The Court notes that both Schedules I and J require good faith "estimates," not "budgets," but that those could be the same in some circumstances. "However imperfect, because Schedules I and J to Official Form 6 are the closest things we have to a 'budget' in Chapter 13 cases, realism in listing income and expenditures in Schedules I and J remains fundamental to a successful Chapter 13 plan. . . ." Keith M. Lundin, Lundin On Chapter 13, § 36.16, at ¶ 16, LundinOnChapter13.com (last visited on April 29, 2021).

Section 707(b)(1) provides that a court "may dismiss a case filed by an individual debtor under this chapter whose debts are primarily consumer debts . . . if it finds that the granting of relief would be an abuse of the provisions of this chapter." 11 U.S.C. § 707(b)(1).
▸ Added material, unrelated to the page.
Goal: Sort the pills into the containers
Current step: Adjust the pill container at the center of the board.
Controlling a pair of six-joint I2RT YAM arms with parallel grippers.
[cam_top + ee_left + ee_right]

Where no presumption of abuse arises after application of the means test or is rebutted under § 707(b)(2), the court "shall consider (A) whether the debtor filed the petition in bad faith; or (B) the totality of the circumstances . . . of the debtor's financial situation demonstrates abuse." Id. at § 707(b)(3).

Although not raised by either party, a threshold issue is whether § 707(b) applies only to cases that were originally "filed under" Chapter 7, or whether it also applies to cases that were initially filed under another chapter and later converted to a case under Chapter 7, such as in the present case. Compare Pollitzer v. Gebhart, 860 F.3d 1334, 1338 (11th Cir. 2017) (applying § 707(b) to converted case); Advanced Control Solutions, Inc., v. Justice, 639 F.3d 838, 840 (8th Cir. 2011) ("[A]s we have previously indicated, § 707(b)(1) applies with equal force to bankruptcy proceedings that commenced under chapter 7 as with those converted from chapter 13."); In re Chapman, 447 B.R. 250, 253 (B.A.P. 8th Cir. 2011) (same); In re Gold, No. 09-13379-JNF, 2015 WL 1282300, at *4 (Bankr. D. Mass. Mar. 18, 2015); In re Lassiter, No. 08-31578-KRH, 2011 WL 2039363, at *5 (Bankr. E.D. Va. May 24, 2011) (same); In re St. Jean, 515 B.R. 864, 870 (Bankr. M.D. Fla. Jan. 24, 2011); In re Perfetto, 361 B.R. 27, 30-31 (Bankr. D.R.I. 2007) (same); with In re Guarin, No. 09-42294-JBR, 2009 WL 4500476, at *1 (Bankr. D. Mass. Dec. 3, 2009) (§ 707(b)(1) does not apply to converted cases), McDow v. Dudley (In re Dudley), 405 B.R. 790, 801 (Bankr. W.D. Va. 2009) (same), In re Miller, 381 B.R. 736, 741 (Bankr. W.D. Ark. 2008) (same), In re Ryder, No. 07-40192-EDJ, 2008 WL 3845246, at *1-2 (Bankr. N.D. Cal. Aug. 18, 2008) (same), In re Fox, 370 B.R. 639, 648 (Bankr. D.N.J. 2007) (same). I find the reasoning of the cases concluding that § 707(b)(1) is applicable in converted cases to be more persuasive. These cases conclude, among other things, that the reference to "filed" in § 707(b)(1) identifies the type of debtor (an "individual" debtor) rather than as a limitation dependent on the case's travel to Chapter 7. This interpretation ensures determinations of abuse are not bypassed in converted individual cases versus individual cases initially "filed under" Chapter 7.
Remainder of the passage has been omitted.